Implementing BK-tree in Clojure

As part of returning back to blogging, or at least attempting to, I've decided to implement a data structure that can be quite useful but yet can be considered somewhat obscure: BK-tree. Named so after its inventors, WA Burkhard and RM Keller it can provide significant performance boost to applications in need of fuzzy string search.

What is BK-tree?

An underlying of BK-tree is relatively simple, however just by skimming the depths of the Internet I've seen a lot of people struggling with understanding it.

Most common use case for BK-tree is spell-checking applications, however most spell-checkers out there use simpler and, to be frank, often more efficient approaches. Nevertheless, we'd

Before we go further, we need to understand how spell-checking is commonly used. I'd split spell-checking in modern applications into 3 parts:

  • Check whether the word exists in the dictionary
  • Find possible fixes for the misspelled word
  • Order suggestions based on some sort of heuristic

While BK-tree can be used to address the first point, it's often faster and easier to use set/bag implementation to achieve close to constant time for checks.
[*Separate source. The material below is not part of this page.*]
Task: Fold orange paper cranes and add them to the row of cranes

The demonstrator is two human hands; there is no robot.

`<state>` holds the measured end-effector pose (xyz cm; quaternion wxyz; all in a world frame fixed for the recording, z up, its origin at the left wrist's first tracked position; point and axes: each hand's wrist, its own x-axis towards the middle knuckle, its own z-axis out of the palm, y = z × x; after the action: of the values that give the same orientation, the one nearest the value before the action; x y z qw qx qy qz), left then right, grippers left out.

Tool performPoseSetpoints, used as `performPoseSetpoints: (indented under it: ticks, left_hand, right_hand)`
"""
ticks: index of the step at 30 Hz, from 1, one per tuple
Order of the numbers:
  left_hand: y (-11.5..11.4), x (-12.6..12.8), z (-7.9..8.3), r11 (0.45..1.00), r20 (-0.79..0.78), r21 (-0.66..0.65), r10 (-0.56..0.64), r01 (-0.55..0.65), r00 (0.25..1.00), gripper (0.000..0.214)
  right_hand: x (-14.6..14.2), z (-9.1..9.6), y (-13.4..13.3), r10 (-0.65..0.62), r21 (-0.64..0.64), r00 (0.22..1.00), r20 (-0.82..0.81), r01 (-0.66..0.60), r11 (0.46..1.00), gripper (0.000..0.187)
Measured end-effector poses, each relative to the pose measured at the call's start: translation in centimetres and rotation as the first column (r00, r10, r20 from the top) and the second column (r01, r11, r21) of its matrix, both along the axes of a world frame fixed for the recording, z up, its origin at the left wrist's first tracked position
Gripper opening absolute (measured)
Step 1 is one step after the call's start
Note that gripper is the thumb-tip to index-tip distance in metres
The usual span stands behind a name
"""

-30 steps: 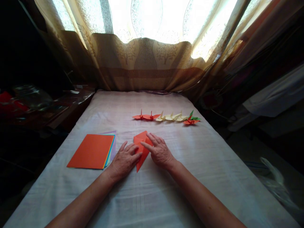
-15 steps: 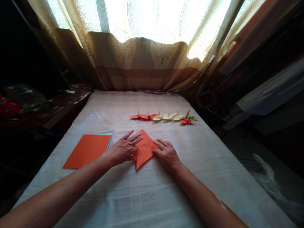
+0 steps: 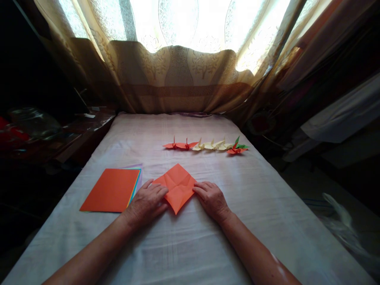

The second point can be tackled variety of ways, but for the purpose of the article we'll consider only the simplest ones:

  • naively in linear time by scanning all words in the dictionary and calculating edit distance
  • by generating all possible edits of the word being checked or by http://norvig.com/spell-correct.html
  • BK-tree (duh)

With this in mind, let's write some code.

Implementing BK-tree

Since BK-tree is an index, we have to separate steps -- building said index and querying it. I've decided to illustrate it instead of trying to use algorithm description, to make it easier. Well, at least I found it easier to understand it by using drawings.

Building the tree

Building BK-tree is pretty easy, our algorithm is basically this:

  • Calculate Levenstein distance between root of the tree and the word being indexed
  • If there is a free slot for resulting distance, insert new node with the word being indexed
  • Otherwise, take the node under said slot and continue recursively

Let's imagine that our dictionary consists of words squirrel, square, shard and circus. We start our process by setting squirrel at the root of the tree:

Setting the root

As this is the root, no calculation had to be done. Next in queue is the word shard:

Adding first word

Since the Levenstein distance between square and shard is 6 we check whether there's any child node with the same distance and since there's not we simply insert shard as a child node of shard. Next up square:

Adding second word

Again, we calculate Levenstein distance (which is 3 this time) and happily insert new child node. Now to the next word:

A WILD CONFLICT APPEARS

Oops, this time we can't just insert the child node, since there's already a child node with a Levenstein distance of 6. Following the algorithm we simply try enter the word under the child node with the same Levenstein distance, which happens to be shard node. In the end we end up with something that looks like this:

Look how the tree has grown

That should show the basic principle of building the tree.

Querying the tree

It's a bad, bad, bad, bad math!

Querying the tree is straightforward, however the efficiency is guaranteed due to a simple property of Levenstein distance, namely the triangle inequality. Warning, what follows is math which may be a bit off. So, given the root of the tree \(R\), children \(C_i\), where \(i = Levenstein(R, C_i)\) and the query word \(W\) we can say that

$$Levenstein(W, R) + Levenstein(W, C_i) \ge Levenstein(R, C_i)$$

and consecutively

$$Levenstein(W, R) - Levenstein(W, C_i) \le Levenstein(R, C_i)$$

Since \(i = Levenstein(R, C_i)\) and \(Levenstein(W, C_i) \le d_{max}\) where \(d_{max}\) is our maximum tolerable distance between query word and dictionary words, we end with a simple filter, where we only need to recursively query children nodes \(C_i, \forall i \in [Levenstein(W, R) - d_{max}, Levenstein(W, R) + d_{max}]\).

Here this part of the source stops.